Detección Lidar más eficiente para vehículos autónomos

Actualización: 28 de mayo de 2021
Detección Lidar más eficiente para vehículos autónomos

Si ve un automóvil autónomo en la naturaleza, es posible que observe un cilindro giratorio gigante en la parte superior de su techo. Eso es un lidar sensor, y funciona enviando pulsos de luz infrarroja y midiendo el tiempo que tardan en rebotar en los objetos. Esto crea un mapa de puntos 3D que sirve como instantánea de los alrededores del automóvil.

Una desventaja de LIDAR es que sus datos 3D son inmensos y computacionalmente intensivos. Un sensor típico de 64 canales, por ejemplo, produce más de 2 millones de puntos por segundo. Debido a la dimensión espacial adicional, los modelos 3D de última generación requieren 14 veces más cálculos en el tiempo de inferencia en comparación con sus contrapartes de imágenes 2D. Esto significa que, para navegar eficazmente, los ingenieros primero tienen que colapsar los datos en 2D; el efecto secundario de esto es que introduce una pérdida significativa de información.

Pero un equipo del MIT ha estado trabajando en un sistema de conducción autónoma que utiliza el aprendizaje automático para que no sea necesario un ajuste manual personalizado. Su nuevo marco de trabajo de extremo a extremo puede navegar de forma autónoma utilizando solo datos de nubes de puntos 3D sin procesar y mapas GPS de baja resolución, similares a los disponibles en los teléfonos inteligentes en la actualidad.

El aprendizaje de extremo a extremo a partir de datos LIDAR sin procesar es un proceso computacionalmente intensivo, ya que implica proporcionar a la computadora grandes cantidades de información sensorial rica para aprender a conducir. Debido a esto, el equipo tuvo que diseñar nuevos componentes de aprendizaje profundo que aprovecharan el hardware de GPU moderno de manera más eficiente para controlar el vehículo en tiempo real.

“Hemos optimizado nuestra solución desde la perspectiva del algoritmo y del sistema, logrando una aceleración acumulativa de aproximadamente 9 veces en comparación con los enfoques LIDAR 3D existentes”, dice Ph.D. estudiante Zhijian Liu, quien fue el coautor principal de este artículo junto con Alexander Amini.

En las pruebas, los investigadores demostraron que su sistema reducía la frecuencia con la que un conductor humano tenía que tomar el control de la máquina e incluso podía soportar fallas graves en los sensores.
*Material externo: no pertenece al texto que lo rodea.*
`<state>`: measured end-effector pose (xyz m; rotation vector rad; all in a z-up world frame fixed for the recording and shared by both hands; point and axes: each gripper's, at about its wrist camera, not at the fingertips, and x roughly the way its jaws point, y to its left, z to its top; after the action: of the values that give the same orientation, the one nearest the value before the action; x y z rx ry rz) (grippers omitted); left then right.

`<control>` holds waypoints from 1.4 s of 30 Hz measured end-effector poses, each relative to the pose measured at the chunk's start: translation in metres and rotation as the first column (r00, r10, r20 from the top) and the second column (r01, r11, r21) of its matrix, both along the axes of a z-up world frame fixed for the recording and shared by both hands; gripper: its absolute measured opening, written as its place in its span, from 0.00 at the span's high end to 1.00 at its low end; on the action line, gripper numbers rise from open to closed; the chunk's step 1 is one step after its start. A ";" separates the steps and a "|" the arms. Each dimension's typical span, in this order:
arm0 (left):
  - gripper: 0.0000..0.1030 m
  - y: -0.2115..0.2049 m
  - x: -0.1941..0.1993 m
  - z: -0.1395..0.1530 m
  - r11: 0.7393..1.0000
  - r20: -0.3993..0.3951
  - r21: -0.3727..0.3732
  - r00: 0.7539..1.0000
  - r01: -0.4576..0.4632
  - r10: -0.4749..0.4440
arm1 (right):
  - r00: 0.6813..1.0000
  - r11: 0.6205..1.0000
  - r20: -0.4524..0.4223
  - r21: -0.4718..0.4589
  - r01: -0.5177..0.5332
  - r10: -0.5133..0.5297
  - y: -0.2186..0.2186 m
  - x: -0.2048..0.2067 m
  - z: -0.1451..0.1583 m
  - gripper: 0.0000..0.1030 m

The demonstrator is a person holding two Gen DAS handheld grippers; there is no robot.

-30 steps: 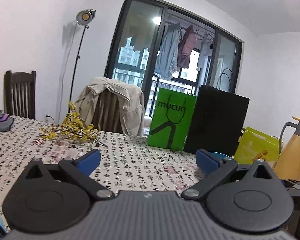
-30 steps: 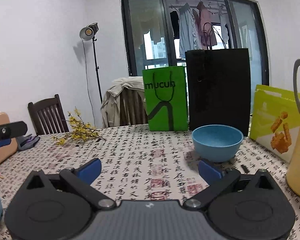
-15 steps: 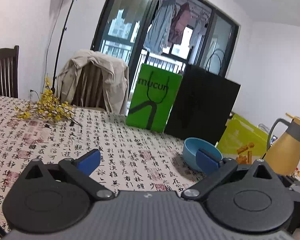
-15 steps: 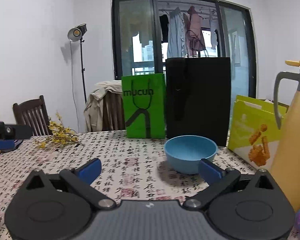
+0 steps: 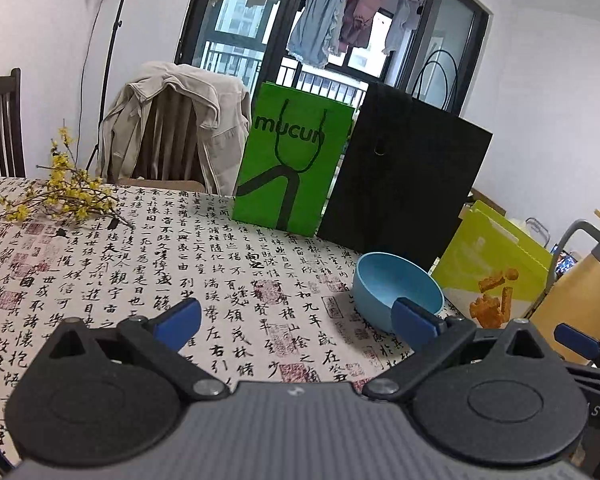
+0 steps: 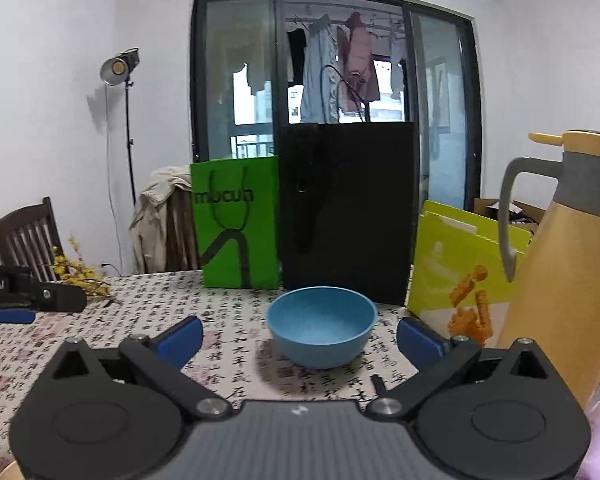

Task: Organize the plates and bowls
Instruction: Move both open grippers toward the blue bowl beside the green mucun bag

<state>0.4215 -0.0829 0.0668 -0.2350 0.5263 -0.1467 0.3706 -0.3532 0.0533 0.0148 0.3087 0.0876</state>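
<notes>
Left wrist view: your left hand-held gripper (image 5: 296, 318) has its blue-padded fingers spread wide apart, holding nothing, above the surface (image 5: 148, 264) with its calligraphy-print cloth. The blue bowl (image 5: 396, 290) sits upright on the surface toward the far right, empty; your right fingertip (image 5: 414, 320) overlaps its near rim in the frame, contact cannot be told. Behind the bowl along the far edge stand a green mucun bag (image 5: 292, 160) and a black bag (image 5: 404, 184), touching side by side. A lime snack box (image 5: 496, 264) and a yellow thermal jug (image 5: 580, 292) are at the right edge. Yellow flower sprigs (image 5: 60, 196) lie near the far left corner. A chair draped with a beige jacket (image 5: 176, 120) stands beyond the far edge.

Right wrist view: your right hand-held gripper (image 6: 300, 338) is likewise fully spread, empty. The blue bowl (image 6: 321, 326) sits centred between the two fingers and just ahead of them, untouched, upright on the surface (image 6: 228, 320). Black bag (image 6: 348, 212) directly behind it, green mucun bag (image 6: 236, 220) to its left, lime snack box (image 6: 460, 264) and yellow thermal jug (image 6: 568, 264) to its right. Your left hand-held gripper (image 6: 28, 296) shows at the left edge, well apart from the bowl. A studio lamp (image 6: 120, 68) stands by the wall.
</notes>
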 end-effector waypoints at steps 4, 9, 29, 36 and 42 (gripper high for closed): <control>0.00 -0.018 0.021 0.008 0.999 -0.011 0.024 0.999 -0.032 0.032 | 0.999 0.999 -0.017 -0.015 0.038 -0.038 -0.007 0.019 0.002 0.00; 0.00 -0.040 0.050 0.012 0.995 -0.028 0.066 0.997 -0.073 0.075 | 0.996 0.998 -0.072 -0.002 0.057 -0.057 -0.019 0.047 0.001 0.00; 0.00 -0.094 0.137 -0.005 0.942 -0.030 0.239 0.968 -0.234 0.248 | 0.955 0.990 -0.261 -0.030 0.137 -0.140 -0.025 0.141 -0.025 0.00; 0.00 -0.101 0.163 -0.013 0.938 -0.052 0.264 0.967 -0.226 0.248 | 0.931 0.986 -0.340 0.054 0.160 -0.133 -0.033 0.172 -0.040 0.00; 0.00 -0.110 0.183 -0.026 0.934 -0.080 0.292 0.968 -0.207 0.239 | 0.908 0.977 -0.388 0.074 0.199 -0.155 -0.033 0.201 -0.052 0.00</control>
<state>0.6048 -0.1928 0.0405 -0.0227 0.6230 0.1650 0.5712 -0.3863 0.0017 0.1739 0.6907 -0.0814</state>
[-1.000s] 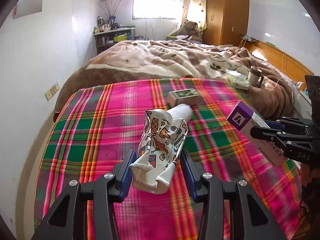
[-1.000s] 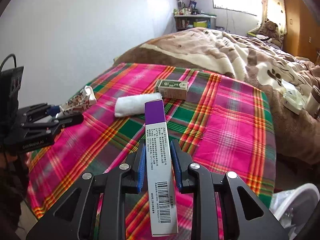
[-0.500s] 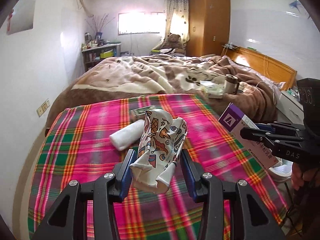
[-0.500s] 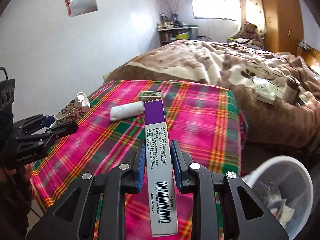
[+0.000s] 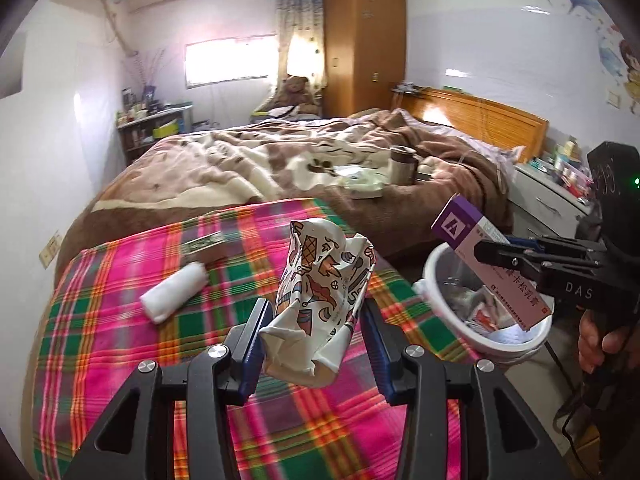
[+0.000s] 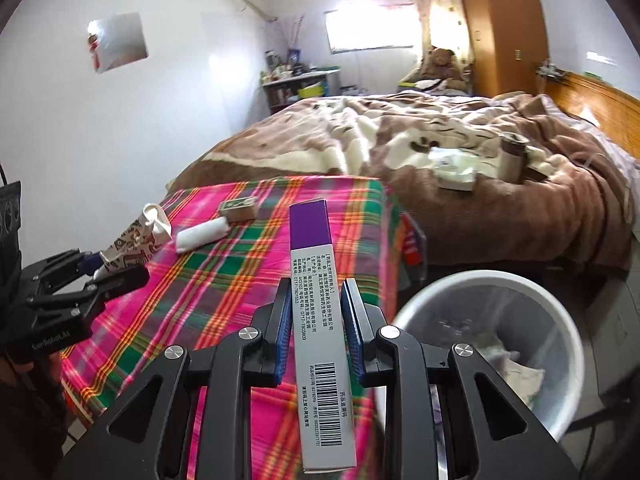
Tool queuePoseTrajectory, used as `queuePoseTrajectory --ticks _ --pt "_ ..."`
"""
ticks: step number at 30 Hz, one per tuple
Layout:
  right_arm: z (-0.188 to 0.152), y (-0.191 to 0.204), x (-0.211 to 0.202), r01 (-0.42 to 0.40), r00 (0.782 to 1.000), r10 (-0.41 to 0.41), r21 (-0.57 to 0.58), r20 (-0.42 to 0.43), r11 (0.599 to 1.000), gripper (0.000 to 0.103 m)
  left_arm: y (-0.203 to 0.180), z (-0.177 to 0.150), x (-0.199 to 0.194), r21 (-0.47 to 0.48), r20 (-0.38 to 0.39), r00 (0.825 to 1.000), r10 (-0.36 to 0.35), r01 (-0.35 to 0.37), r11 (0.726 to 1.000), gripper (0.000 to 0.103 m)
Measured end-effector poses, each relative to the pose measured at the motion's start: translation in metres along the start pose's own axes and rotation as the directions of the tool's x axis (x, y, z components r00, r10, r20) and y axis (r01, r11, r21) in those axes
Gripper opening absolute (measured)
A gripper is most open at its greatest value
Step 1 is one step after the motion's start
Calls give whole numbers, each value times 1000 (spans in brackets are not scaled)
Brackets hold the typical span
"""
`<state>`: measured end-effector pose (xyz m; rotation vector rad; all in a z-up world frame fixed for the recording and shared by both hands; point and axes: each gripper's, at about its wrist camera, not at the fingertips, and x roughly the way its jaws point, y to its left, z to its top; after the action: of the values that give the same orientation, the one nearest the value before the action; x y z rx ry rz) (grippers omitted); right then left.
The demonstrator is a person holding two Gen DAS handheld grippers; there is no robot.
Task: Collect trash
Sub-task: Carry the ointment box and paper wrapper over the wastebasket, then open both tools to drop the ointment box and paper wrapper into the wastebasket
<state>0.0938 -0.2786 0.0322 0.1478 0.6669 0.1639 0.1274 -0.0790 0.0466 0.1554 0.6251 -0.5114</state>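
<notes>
My left gripper (image 5: 314, 332) is shut on a crumpled paper cup (image 5: 322, 292) printed with cartoon drawings, held above the plaid-covered table (image 5: 120, 340). The right gripper (image 6: 316, 316) is shut on a long purple and white medicine box (image 6: 318, 300). In the left wrist view that medicine box (image 5: 486, 256) hangs over the white trash bin (image 5: 480, 332) beside the table's right edge. The trash bin (image 6: 532, 292) holds paper scraps. A rolled white tissue (image 5: 174, 292) and a small green box (image 5: 204, 244) lie on the table.
A bed with a brown and cream blanket (image 5: 280, 160) fills the room beyond the table; a tissue pack (image 5: 364, 188) and a dark cup (image 5: 402, 162) rest on it. A wooden wardrobe (image 5: 362, 44) stands at the back. A person's hand (image 5: 600, 340) grips the right tool.
Both grippers have swung to the right with their loads and risen a little. The trash bin has come into view, and the medicine box now hangs over it.
</notes>
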Motion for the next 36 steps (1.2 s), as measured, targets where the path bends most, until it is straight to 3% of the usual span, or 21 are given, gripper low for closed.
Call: queuePoseTrajectory --ticks 10,22,36 --pt "-13 -45 -29 93 995 -96 89 22 992 25 -60 9 9 56 7 996 -84 84 995 46" --pt "-24 -85 -46 178 983 -183 164 16 970 25 -123 21 33 88 -14 980 -200 200 976 46" --pt "-41 -129 -38 244 970 -235 235 -65 941 25 -173 24 78 101 -83 965 -247 255 962 46"
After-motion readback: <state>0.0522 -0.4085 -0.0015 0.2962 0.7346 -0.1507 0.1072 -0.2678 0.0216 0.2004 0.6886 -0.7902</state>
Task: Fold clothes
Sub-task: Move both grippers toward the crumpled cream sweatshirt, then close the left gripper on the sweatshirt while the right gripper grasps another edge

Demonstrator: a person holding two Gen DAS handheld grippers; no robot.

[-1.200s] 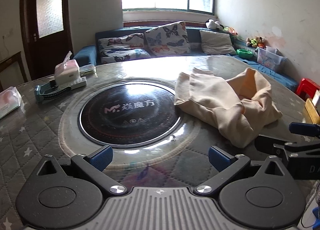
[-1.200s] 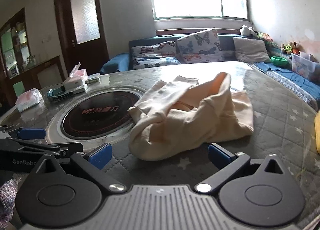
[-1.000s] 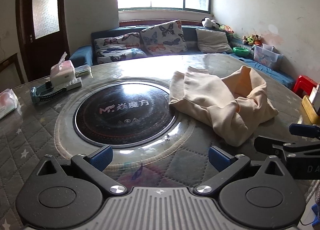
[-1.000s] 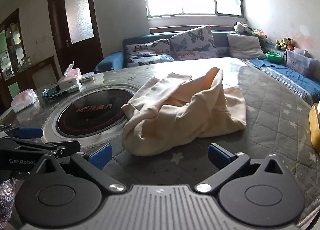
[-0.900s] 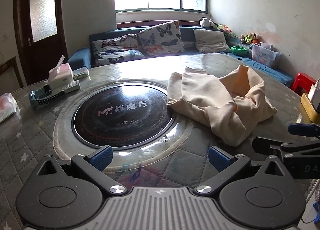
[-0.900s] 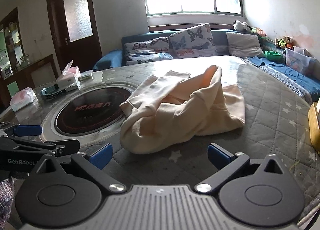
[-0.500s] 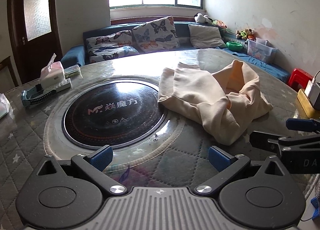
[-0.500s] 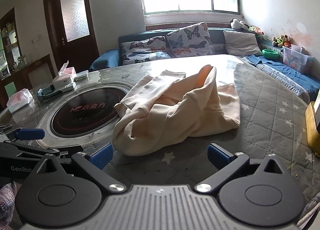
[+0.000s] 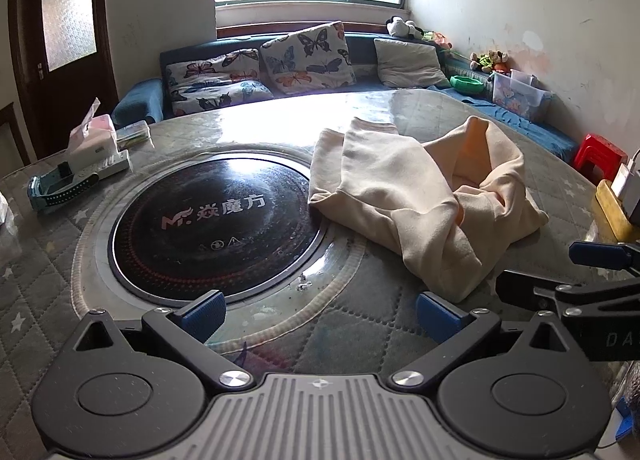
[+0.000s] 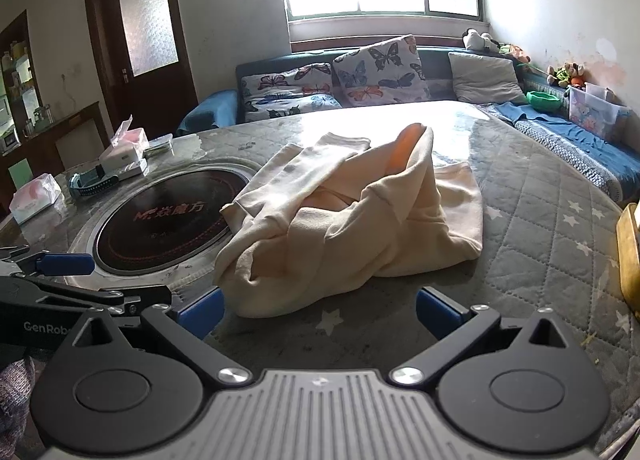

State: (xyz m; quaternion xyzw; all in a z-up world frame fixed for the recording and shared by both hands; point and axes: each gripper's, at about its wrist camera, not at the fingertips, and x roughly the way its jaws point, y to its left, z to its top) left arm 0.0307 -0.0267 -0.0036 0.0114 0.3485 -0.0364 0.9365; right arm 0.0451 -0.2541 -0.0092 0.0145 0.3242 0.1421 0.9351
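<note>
A cream garment [image 9: 420,195] lies crumpled in a heap on the round quilted table [image 9: 360,340], right of the black cooktop disc [image 9: 212,215]. In the right wrist view the garment [image 10: 352,219] sits just beyond the fingers. My left gripper [image 9: 320,310] is open and empty, above the table's near edge, short of the garment's near corner. My right gripper [image 10: 318,310] is open and empty, close to the garment's near fold. Each gripper shows at the edge of the other's view: the right one [image 9: 568,272] and the left one [image 10: 80,280].
A tissue box [image 9: 96,143] and a teal holder [image 9: 60,185] stand at the table's far left, with another tissue pack [image 10: 34,195] nearby. A yellow box [image 9: 612,207] sits at the right edge. A sofa with butterfly cushions [image 9: 304,55] lies behind the table.
Both grippers have moved forward toward the garment and slightly lower; the garment looks larger and nearer. Both stay open. The garment has not moved.
</note>
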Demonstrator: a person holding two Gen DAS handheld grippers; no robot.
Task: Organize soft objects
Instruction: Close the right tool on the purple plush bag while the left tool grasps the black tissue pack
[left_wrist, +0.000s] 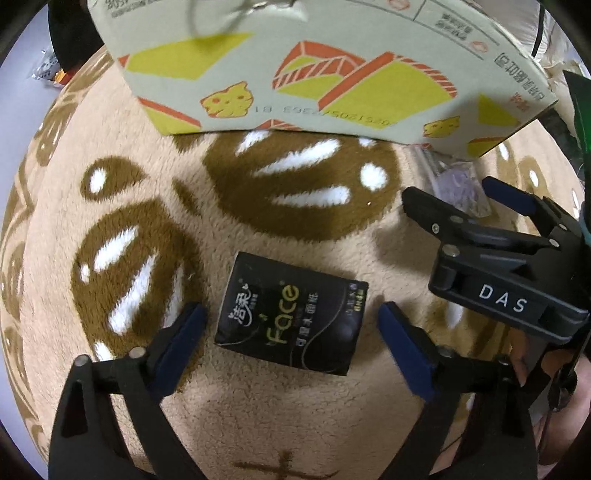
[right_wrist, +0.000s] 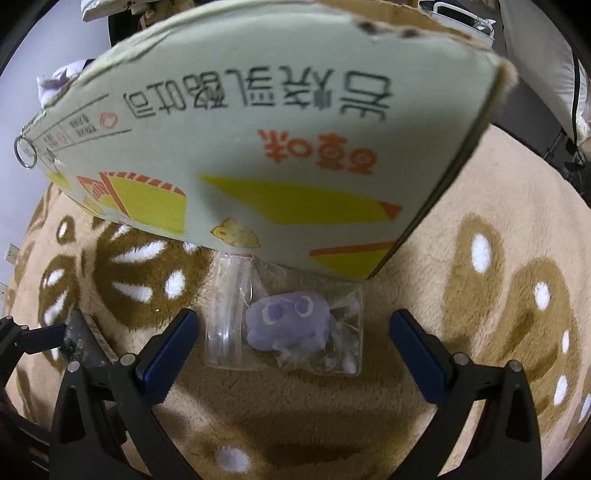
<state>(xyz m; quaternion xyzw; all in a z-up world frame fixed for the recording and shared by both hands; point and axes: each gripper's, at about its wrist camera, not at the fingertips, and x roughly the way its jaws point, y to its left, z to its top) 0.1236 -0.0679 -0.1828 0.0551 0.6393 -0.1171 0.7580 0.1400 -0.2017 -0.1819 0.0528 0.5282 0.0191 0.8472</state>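
Two grasps pending: left hand-held gripper (left_wrist: 291, 321) wide open astride tissue pack (left_wrist: 291, 314); right hand-held gripper (right_wrist: 295, 332) equally open, empty, framing bagged purple plush (right_wrist: 291, 325). Best lowered squarely, closed gently.

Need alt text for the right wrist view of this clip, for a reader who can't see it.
The right tool is open, its blue fingers either side of a purple plush toy in a clear bag lying on a tan fleece blanket. Just behind the bag stands a pale cardboard box printed with yellow and orange shapes.
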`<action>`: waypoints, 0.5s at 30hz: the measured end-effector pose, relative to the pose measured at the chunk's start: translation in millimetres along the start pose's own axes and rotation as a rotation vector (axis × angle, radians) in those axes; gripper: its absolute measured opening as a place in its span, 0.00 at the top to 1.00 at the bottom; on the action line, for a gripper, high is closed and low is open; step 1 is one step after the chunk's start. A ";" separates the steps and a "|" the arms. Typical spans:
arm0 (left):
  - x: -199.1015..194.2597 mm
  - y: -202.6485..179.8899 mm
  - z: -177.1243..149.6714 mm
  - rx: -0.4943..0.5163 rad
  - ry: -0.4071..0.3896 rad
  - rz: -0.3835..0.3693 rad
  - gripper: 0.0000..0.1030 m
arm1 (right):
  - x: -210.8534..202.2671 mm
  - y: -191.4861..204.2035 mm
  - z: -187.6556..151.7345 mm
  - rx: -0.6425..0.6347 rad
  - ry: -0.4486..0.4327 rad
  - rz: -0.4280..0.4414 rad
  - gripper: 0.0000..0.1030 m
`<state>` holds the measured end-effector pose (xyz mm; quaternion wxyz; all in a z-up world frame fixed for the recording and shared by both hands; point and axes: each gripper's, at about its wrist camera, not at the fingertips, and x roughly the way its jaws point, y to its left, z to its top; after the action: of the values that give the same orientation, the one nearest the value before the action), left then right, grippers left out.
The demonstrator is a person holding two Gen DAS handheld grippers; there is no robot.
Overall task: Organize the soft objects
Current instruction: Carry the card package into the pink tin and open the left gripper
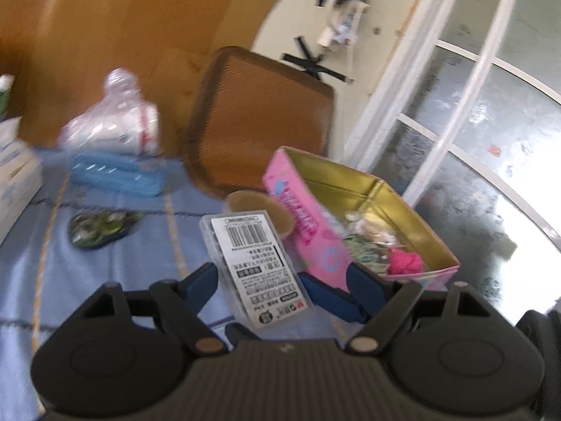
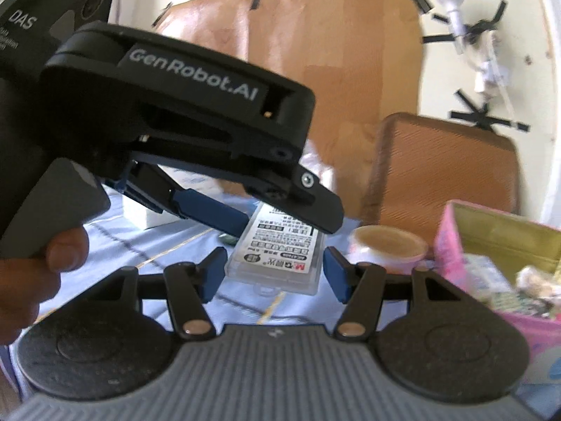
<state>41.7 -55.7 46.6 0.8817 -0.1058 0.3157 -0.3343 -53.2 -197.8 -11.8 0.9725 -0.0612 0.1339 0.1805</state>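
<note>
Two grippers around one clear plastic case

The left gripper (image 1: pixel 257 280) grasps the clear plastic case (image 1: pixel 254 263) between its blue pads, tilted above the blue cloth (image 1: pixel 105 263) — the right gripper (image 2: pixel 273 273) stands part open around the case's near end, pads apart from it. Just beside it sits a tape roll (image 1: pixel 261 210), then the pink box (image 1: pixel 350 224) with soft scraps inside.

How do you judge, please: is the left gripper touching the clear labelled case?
Touching. The left wrist view shows the left gripper's blue pads pressed against both long edges of the clear labelled case.
</note>
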 end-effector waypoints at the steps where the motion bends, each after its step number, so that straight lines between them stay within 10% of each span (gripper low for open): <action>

Por ejemplo, imagínese conduciendo a través de un túnel y luego emergiendo a la luz del sol; durante una fracción de segundo, es probable que sus ojos tengan problemas para ver debido al resplandor. Un problema similar surge con las cámaras de los coches autónomos, así como con los sensores lidar de los sistemas cuando las condiciones meteorológicas son adversas.

Para manejar esto, el sistema del equipo del MIT puede estimar qué tan seguro es sobre cualquier predicción dada y, por lo tanto, puede dar más o menos peso a esa predicción al tomar sus decisiones. (En el caso de salir de un túnel, esencialmente ignoraría cualquier predicción en la que no se deba confiar debido a datos inexactos del sensor).

El equipo llama a su enfoque "fusión de evidencia híbrida", porque fusiona las diferentes predicciones de control para llegar a sus opciones de planificación de movimiento.

“Al fusionar las predicciones de control de acuerdo con la incertidumbre del modelo, el sistema puede adaptarse a eventos inesperados”, dice la profesora del MIT Daniela Rus, una de las autoras principales del artículo.

En muchos aspectos, el sistema en sí es una fusión de tres proyectos anteriores del MIT:

  • MapLite, un marco ajustado a mano para conducir sin mapas 3D de alta definición
  • "Navegación variacional de extremo a extremo", un sistema de aprendizaje automático que se entrena con datos de conducción humana para aprender a navegar desde cero
  • SPVNAS, un eficiente 3D solución de aprendizaje profundo que optimiza la arquitectura neuronal y la biblioteca de inferencias

“Hemos aprovechado los beneficios de un enfoque de conducción sin mapas y lo hemos combinado con el aprendizaje automático de un extremo a otro para que no necesitemos programadores expertos para ajustar el sistema a mano”, dice Amini.

Como siguiente paso, el equipo planea continuar escalando su sistema a cantidades cada vez mayores de complejidad en el mundo real, incluidas las condiciones climáticas adversas y la interacción dinámica con otros vehículos.